What is the use case? This seems sort of like auto-scaling policy. I'd prefer to put those objects in the auto-scaler.

[lavalamp]

It sounds like you want a canary-controller that scales the old version down while scaling the new one up. Combine with a service that spreads traffic across both versions and this should Just Work (tm).

[smarterclayton]

I'm thinking about this from the mechanics of doing a deployment by composing replication controllers. With controllers as they are today:

• existing replication controller with old template, name=foo,deployment=1 x5
• create new replication controller with new template, name=foo,deployment=2 x0
• alter controller 2 to be x1 (or up by the batch size)
• alter controller 1 to be x4 (or down by the batch size)
• ... repeat until done
• delete controller 1

The thought around atLeast was about explicitly representing the invariant you want during an available deployment:

• existing replication controller with old template, name=foo,deployment=1 x5
• create new replication controller with new template, name=foo, atLeast=5
• set controller to be atMost=5
• delete a pod from the name=foo,deployment=1 query
• ... continue until 0 pods in that query
• delete controller 1
• update controller 2 to change the label query to name=foo,deployment=2

I'm not sure that's better.... just the for loop for deletes seems more reasonable. Not a huge deal, just trying to work through how we'd model common deploy cases for end users.

[bgrant0607]

@smarterclayton

Overlapping replicationController sets: I think we should validate that this isn't possible upon creation of a replicationController. We can do this by determining whether the label selector may overlap with any others, though to do this analytically without looking at the combinations of labels attached to pods it requires that all replicationController label selectors have at least one key in common, with a different value than all other replicationControllers.

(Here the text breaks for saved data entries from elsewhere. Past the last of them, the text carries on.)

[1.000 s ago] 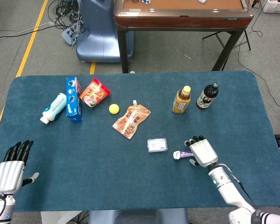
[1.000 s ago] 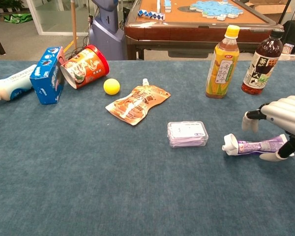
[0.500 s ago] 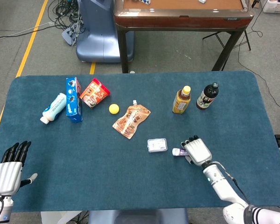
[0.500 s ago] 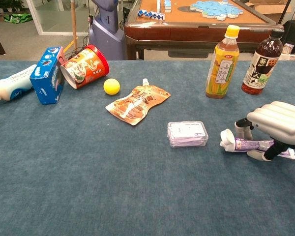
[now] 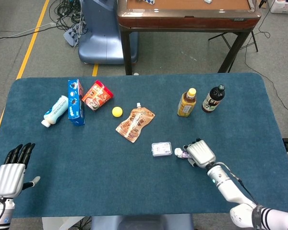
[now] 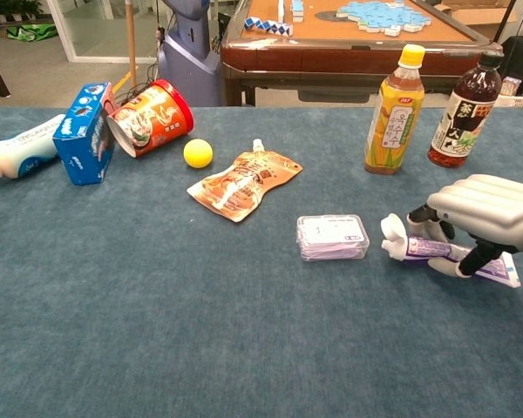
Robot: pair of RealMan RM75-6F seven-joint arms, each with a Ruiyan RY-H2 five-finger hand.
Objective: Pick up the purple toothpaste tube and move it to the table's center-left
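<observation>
The purple toothpaste tube [image 6: 416, 248] with its white cap lies low at the table's right of centre, cap pointing left. My right hand [image 6: 488, 213] arches over it and grips it between fingers and thumb; most of the tube's body is hidden under the hand. In the head view the right hand [image 5: 200, 153] covers all but the capped end of the tube [image 5: 180, 153], which nearly touches a small clear box. My left hand [image 5: 12, 170] hovers at the table's near left corner with its fingers straight and apart, holding nothing.
A clear plastic box [image 6: 333, 237] lies just left of the tube's cap. Behind stand a yellow tea bottle [image 6: 392, 87] and a dark bottle [image 6: 460, 100]. Further left are a brown pouch [image 6: 244, 183], yellow ball [image 6: 197, 153], red cup [image 6: 148, 117], blue box [image 6: 83, 132] and white bottle [image 6: 22, 146].
My right hand has closed on the tube and slid left with it, bringing the cap close to the clear box. The left hand has barely moved.
</observation>
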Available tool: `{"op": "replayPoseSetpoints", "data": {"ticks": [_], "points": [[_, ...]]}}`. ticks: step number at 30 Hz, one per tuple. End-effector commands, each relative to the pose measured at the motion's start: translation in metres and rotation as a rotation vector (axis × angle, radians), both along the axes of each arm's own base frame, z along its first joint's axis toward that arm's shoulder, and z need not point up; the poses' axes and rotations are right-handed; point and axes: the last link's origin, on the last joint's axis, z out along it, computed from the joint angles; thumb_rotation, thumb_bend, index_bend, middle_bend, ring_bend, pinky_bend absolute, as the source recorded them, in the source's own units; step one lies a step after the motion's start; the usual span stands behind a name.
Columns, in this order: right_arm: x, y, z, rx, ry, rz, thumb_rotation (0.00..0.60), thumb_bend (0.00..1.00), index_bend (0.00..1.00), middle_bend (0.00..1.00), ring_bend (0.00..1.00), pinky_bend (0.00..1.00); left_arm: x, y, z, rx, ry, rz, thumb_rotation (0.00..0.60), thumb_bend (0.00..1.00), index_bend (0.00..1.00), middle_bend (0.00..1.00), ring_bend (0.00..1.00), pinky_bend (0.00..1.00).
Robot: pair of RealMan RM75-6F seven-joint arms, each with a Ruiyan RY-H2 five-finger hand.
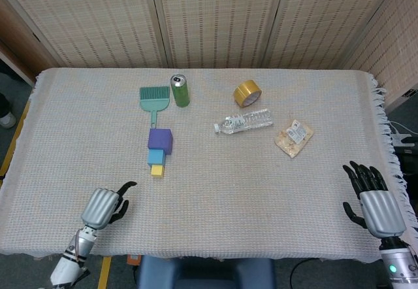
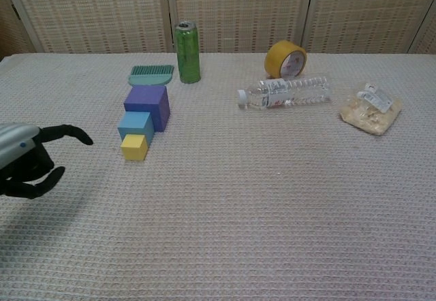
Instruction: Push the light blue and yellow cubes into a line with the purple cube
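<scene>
Three cubes stand touching in a row: the purple cube (image 1: pixel 160 140) (image 2: pixel 147 105) farthest from me, the light blue cube (image 1: pixel 156 157) (image 2: pixel 135 127) in the middle, and the small yellow cube (image 1: pixel 157 170) (image 2: pixel 134 147) nearest. My left hand (image 1: pixel 103 206) (image 2: pixel 24 158) is near the table's front edge, left of the yellow cube and apart from it. It holds nothing, with one finger stretched out and the others curled in. My right hand (image 1: pixel 372 204) rests at the front right corner with fingers spread and empty; only the head view shows it.
Beyond the purple cube lie a teal brush (image 1: pixel 154 99) and an upright green can (image 1: pixel 179 90). A yellow tape roll (image 1: pixel 247 93), a lying water bottle (image 1: pixel 243 121) and a snack bag (image 1: pixel 294 136) are at the back right. A woven cloth (image 1: pixel 261 191) covers the table.
</scene>
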Motion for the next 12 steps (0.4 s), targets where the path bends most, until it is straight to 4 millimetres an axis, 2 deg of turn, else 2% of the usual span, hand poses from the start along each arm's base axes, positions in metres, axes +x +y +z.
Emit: {"op": "replayPoseSetpoints", "data": {"ticks": [1, 2, 4, 7, 12], "points": [[0.002, 0.006, 0.000, 0.002, -0.007, 0.007, 0.600, 0.14, 0.00, 0.00, 0.00, 0.00, -0.034, -0.061, 0.077, 0.139, 0.111, 0.140, 0.600, 0.43, 0.11, 0.12, 0.04, 0.22], [0.003, 0.007, -0.001, 0.003, -0.007, 0.010, 0.600, 0.14, 0.00, 0.00, 0.00, 0.00, -0.039, -0.069, 0.086, 0.171, 0.117, 0.171, 0.600, 0.42, 0.10, 0.09, 0.01, 0.16], [0.004, 0.009, -0.003, 0.007, -0.003, 0.015, 0.600, 0.14, 0.00, 0.00, 0.00, 0.00, -0.050, -0.081, 0.101, 0.228, 0.087, 0.222, 0.600, 0.42, 0.07, 0.05, 0.00, 0.11], [0.005, 0.010, -0.006, 0.015, 0.007, 0.017, 0.600, 0.14, 0.00, 0.00, 0.00, 0.00, -0.061, -0.084, 0.114, 0.241, 0.102, 0.273, 0.600, 0.41, 0.03, 0.01, 0.00, 0.11], [0.006, 0.010, -0.010, 0.022, 0.012, 0.012, 0.600, 0.14, 0.00, 0.00, 0.00, 0.00, -0.060, -0.080, 0.118, 0.244, 0.106, 0.258, 0.600, 0.41, 0.01, 0.00, 0.00, 0.11]]}}
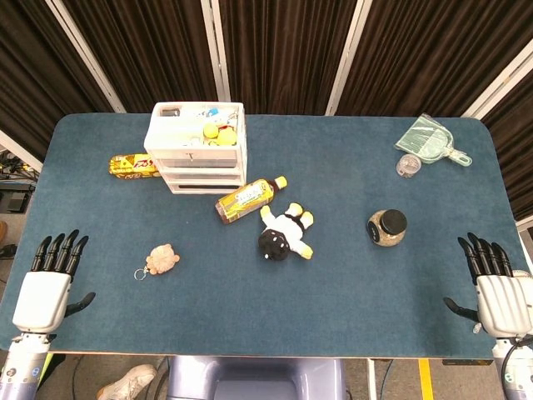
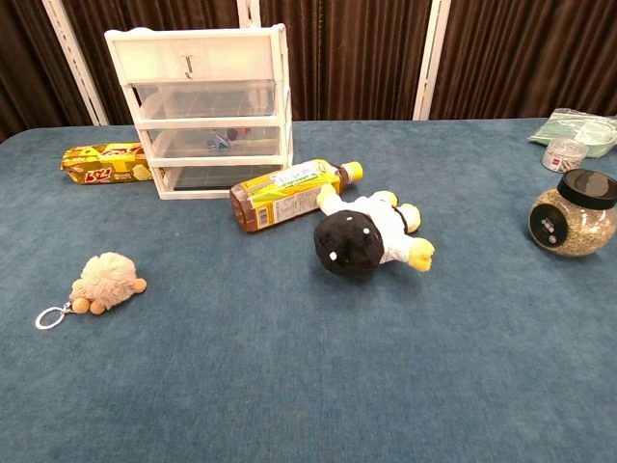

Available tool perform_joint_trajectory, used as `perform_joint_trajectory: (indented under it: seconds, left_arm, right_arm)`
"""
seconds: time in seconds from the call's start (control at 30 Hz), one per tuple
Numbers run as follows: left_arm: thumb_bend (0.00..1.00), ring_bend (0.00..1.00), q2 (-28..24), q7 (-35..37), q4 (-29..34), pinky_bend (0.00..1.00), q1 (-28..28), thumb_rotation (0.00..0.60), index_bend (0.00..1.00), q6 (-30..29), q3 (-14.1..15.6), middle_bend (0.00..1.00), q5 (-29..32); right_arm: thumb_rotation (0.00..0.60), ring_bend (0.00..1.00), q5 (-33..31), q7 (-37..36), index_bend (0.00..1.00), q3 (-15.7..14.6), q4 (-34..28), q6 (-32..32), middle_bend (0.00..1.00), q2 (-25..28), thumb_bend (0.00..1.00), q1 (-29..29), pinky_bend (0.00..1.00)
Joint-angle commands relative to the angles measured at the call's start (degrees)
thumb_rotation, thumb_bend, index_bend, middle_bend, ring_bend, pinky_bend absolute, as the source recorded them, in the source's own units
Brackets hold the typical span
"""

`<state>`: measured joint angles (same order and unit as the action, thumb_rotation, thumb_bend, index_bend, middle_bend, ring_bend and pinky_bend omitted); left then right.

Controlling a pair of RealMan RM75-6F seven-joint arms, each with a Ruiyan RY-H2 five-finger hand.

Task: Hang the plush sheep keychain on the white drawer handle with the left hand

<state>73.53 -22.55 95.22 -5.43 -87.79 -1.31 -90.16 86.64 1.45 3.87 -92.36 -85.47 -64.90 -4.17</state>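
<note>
The plush sheep keychain (image 1: 161,259) (image 2: 106,281) lies on the blue table, its metal ring (image 2: 48,317) pointing toward the near left. The white drawer unit (image 1: 196,148) (image 2: 207,110) stands at the back left; a small handle (image 2: 189,66) shows on its top drawer. My left hand (image 1: 48,283) hovers at the table's near left corner, fingers spread, holding nothing, well left of the sheep. My right hand (image 1: 495,285) is at the near right corner, also spread and empty. Neither hand appears in the chest view.
A tea bottle (image 1: 248,198) lies in front of the drawers, beside a black-and-white plush (image 1: 283,233). A yellow snack pack (image 1: 133,166) lies left of the drawers. A black-lidded jar (image 1: 386,227), a small tub (image 1: 408,166) and a green dustpan (image 1: 431,141) occupy the right side.
</note>
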Motion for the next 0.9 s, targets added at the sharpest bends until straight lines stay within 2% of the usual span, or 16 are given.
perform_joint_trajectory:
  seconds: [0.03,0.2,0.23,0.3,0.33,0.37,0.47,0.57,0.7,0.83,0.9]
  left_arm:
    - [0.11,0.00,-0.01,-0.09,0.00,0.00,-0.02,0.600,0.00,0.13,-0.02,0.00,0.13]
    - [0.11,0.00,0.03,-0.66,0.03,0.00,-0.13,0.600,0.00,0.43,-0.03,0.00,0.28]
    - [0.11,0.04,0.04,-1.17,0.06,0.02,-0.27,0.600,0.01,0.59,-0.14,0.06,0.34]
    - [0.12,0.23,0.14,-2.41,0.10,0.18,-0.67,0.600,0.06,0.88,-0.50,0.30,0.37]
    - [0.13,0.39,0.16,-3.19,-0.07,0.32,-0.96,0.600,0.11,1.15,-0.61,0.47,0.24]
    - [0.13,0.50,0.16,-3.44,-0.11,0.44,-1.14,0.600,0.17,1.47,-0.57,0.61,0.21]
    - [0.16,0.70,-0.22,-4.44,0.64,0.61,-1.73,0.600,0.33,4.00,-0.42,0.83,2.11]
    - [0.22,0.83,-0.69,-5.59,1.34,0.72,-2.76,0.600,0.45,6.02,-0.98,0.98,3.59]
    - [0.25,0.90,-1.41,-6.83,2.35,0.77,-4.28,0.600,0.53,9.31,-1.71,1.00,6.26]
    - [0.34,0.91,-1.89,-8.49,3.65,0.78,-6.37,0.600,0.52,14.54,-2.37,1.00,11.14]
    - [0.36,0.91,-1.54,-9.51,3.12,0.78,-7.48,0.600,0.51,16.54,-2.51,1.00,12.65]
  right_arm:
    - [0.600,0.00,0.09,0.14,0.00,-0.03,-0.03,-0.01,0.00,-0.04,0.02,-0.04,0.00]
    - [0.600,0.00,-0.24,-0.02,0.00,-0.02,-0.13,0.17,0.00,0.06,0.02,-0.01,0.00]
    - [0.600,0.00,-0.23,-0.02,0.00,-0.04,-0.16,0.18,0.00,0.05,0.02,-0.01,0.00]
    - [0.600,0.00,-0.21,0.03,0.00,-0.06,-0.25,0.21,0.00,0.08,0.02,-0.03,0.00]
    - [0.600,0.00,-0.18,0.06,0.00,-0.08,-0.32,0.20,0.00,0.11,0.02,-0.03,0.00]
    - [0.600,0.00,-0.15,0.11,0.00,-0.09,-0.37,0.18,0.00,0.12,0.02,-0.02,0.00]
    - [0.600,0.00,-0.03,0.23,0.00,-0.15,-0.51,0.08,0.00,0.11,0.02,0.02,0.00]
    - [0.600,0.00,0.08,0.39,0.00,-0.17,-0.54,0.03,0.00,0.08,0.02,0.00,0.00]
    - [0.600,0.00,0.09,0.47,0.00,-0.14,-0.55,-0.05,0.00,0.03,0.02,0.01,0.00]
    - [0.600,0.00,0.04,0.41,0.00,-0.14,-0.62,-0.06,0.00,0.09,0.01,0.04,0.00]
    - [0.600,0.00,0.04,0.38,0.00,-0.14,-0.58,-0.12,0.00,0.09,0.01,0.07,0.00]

Policy: As @brendandburns mentioned, we intended the policy to go in a separate auto-scaling policy entity, in a higher-level layer / separate component.

Deployment:

As @lavalamp pointed out, it is possible to create a new replicationController and gradually scale it up while scaling the original down.

Or, one could do the Asgard trick of creating a new replicationController and then shift traffic to it. It's possible to add/remove instances from a service by tweaking their labels. For instance one could toggle the value of an in_service=true/false label.

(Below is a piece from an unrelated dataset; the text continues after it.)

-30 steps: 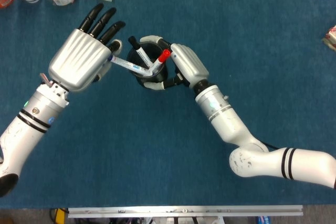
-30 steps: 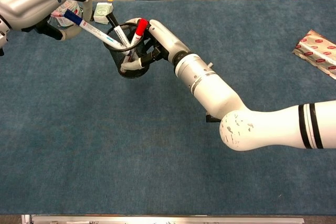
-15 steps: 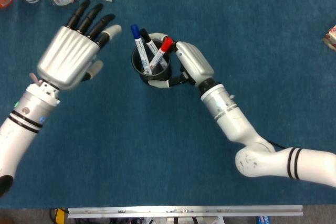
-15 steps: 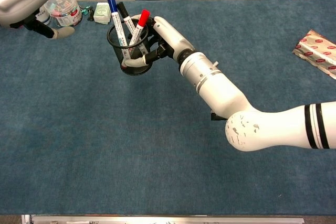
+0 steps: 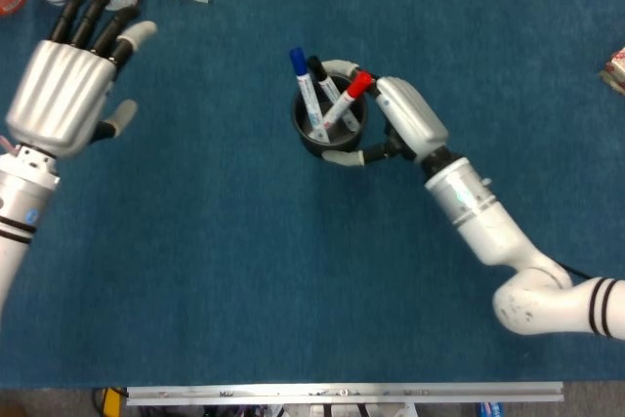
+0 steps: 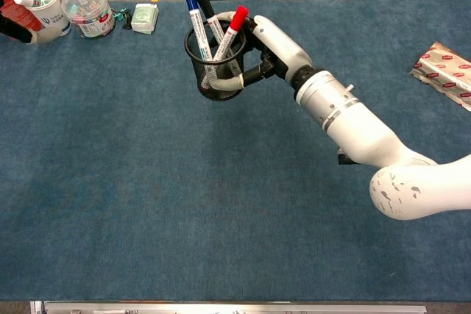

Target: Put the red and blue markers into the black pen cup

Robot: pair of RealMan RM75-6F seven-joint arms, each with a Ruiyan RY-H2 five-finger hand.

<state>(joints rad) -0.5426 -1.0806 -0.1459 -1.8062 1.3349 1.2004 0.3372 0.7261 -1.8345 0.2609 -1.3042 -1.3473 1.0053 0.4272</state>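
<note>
Chest view: right hand (image 6: pixel 274 45) is wrapping the cup (image 6: pixel 215 64), red marker (image 6: pixel 227 32) and blue marker (image 6: pixel 194 20) standing inside, so it should be setting the cup down level before loosening, left hand (image 5: pixel 64 85) spread empty well left of the cup.

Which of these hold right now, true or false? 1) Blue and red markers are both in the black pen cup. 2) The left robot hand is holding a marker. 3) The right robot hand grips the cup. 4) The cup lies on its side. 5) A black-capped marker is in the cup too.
1) True: the blue marker and the red marker both stand in the black pen cup.
2) False: the left robot hand is open and holds nothing, well away from the cup.
3) True: the right robot hand wraps around the cup.
4) False: the cup is upright, its mouth up.
5) True: a black-capped marker stands between the other two.
</note>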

The update demo changes the template of a single replication controller and then kills instances one by one until they all get replaced. I don't like that due to the risk of unpredictable replacements and complexity involved with rollbacks. Splitting out the template ( #170 ) would address the rollback issue, but not the unpredictability. It seems to me that the atMost approach suffers from the same risk.

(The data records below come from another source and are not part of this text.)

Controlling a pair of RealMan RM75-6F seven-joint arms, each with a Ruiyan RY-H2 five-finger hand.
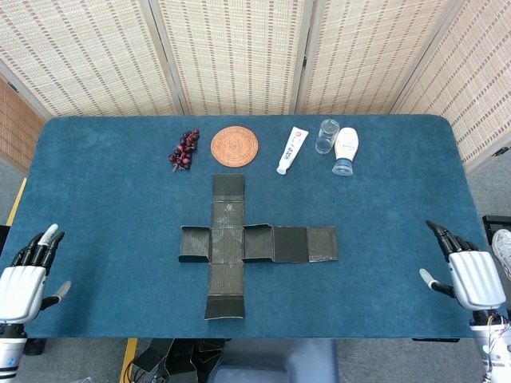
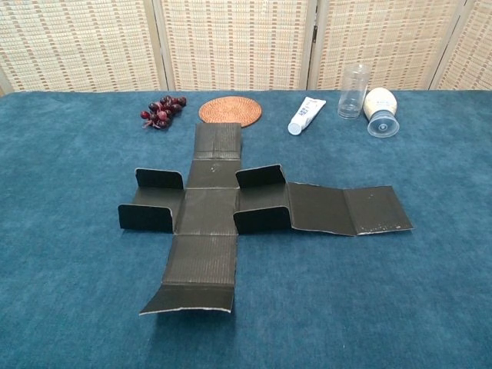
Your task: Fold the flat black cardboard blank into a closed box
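Observation:
The black cardboard blank (image 1: 239, 243) lies spread out in a cross shape at the middle of the blue table (image 1: 104, 191). In the chest view the blank (image 2: 223, 215) has small side flaps standing up left and right of its centre panel, and a long arm reaching right. My left hand (image 1: 24, 275) hovers at the table's front left corner, fingers apart, holding nothing. At the front right edge my right hand (image 1: 467, 267) is likewise spread and empty. Both hands are far from the blank. Neither hand shows in the chest view.
Along the far side stand a bunch of dark grapes (image 1: 184, 149), a round woven coaster (image 1: 234, 146), a white tube (image 1: 292, 150), a clear glass (image 1: 326, 136) and a white bottle lying down (image 1: 346, 150). Woven screens close off the back.

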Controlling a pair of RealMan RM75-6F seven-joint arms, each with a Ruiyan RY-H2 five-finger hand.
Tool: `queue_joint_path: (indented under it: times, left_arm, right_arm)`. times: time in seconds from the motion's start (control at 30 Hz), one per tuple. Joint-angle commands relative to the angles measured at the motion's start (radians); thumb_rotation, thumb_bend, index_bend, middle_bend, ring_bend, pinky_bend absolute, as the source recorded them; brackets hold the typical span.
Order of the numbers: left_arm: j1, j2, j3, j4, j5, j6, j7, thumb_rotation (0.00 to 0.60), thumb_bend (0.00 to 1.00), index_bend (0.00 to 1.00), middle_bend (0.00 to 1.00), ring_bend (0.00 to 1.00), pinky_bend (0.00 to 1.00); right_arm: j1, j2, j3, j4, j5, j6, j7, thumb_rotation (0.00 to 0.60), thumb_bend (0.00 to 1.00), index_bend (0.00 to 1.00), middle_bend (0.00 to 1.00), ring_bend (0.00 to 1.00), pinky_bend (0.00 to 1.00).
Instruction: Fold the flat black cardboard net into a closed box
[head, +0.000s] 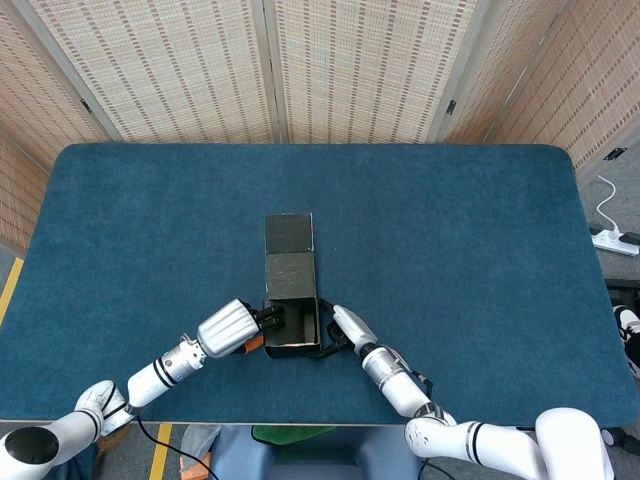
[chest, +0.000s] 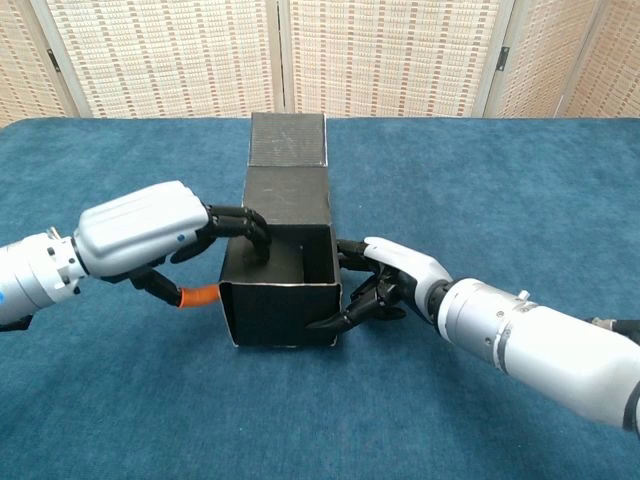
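Note:
The black cardboard box (chest: 283, 313) stands on the blue table, partly folded, its top open and its walls upright. Its lid flap (chest: 288, 140) lies stretched flat toward the far side, and the same flap (head: 289, 235) shows in the head view. My left hand (chest: 150, 230) is at the box's left wall, dark fingers (chest: 250, 225) hooked over the rim into the box and an orange-tipped thumb outside. My right hand (chest: 385, 285) clasps the right wall, with fingers at the top edge and low on the front corner. In the head view the left hand (head: 232, 328) and right hand (head: 342, 327) flank the box (head: 291, 325).
The blue table (head: 450, 230) stretches wide around the box. Woven screens (head: 350, 60) stand behind the far edge. A white power strip (head: 615, 240) lies on the floor beyond the table's right side.

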Motion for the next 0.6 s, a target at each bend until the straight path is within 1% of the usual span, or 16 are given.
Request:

That said, I see what you mean that atLeast/atMost are not auto-scaling policies, but are invariants to maintain. I could imagine that flexibility could be useful. For example, a worker pool manager could use that to opportunistically request resources, where some pod requests may fail. Or, perhaps in the case that we need to temporarily create a new pod for some reason (CRIU-based migration?) but we don't want an old one to be killed.

So, I like the idea, just not the use case. :-)

FWIW, exactly X could be implemented by combining atLeast and atMost.

[smarterclayton]

Agree that without a kill policy on the replication controller the uses cases described don't work. Is a kill policy something you've discussed for the replication controller (oldest, ones that don't match my template first, ones on most overloaded systems)?

[bgrant0607]

@smarterclayton I agree that kill policy would be useful and all of the policies you mention are reasonable in particular scenarios. However, I see this as a rich, unbounded policy space, much like scheduling. IIRC, Joe and/or Brendan proposed kill policies early on and I asked for them to be removed.

Instead, I propose that we leave the default policy entirely up to the system, much like scheduling, so we can take as many factors into account as we like, and otherwise I'd like to enable the user to implement an arbitrary policy using event hooks #140 . For instance, I could imagine POSTing to a URL whenever a pod needed to be killed. The user's hook would have N seconds to respond (perhaps configurable), after which the replication controller would kill its default choice.

[smarterclayton]

Thanks for the clarification - I think I'll close this for now until the API stabilizes, and then add some of this context to the doc.

[bgrant0607]

I suggest re-opening this issue, but change the title to "add XXX context
to doc YYY", so that we can reference in the PR for posterity.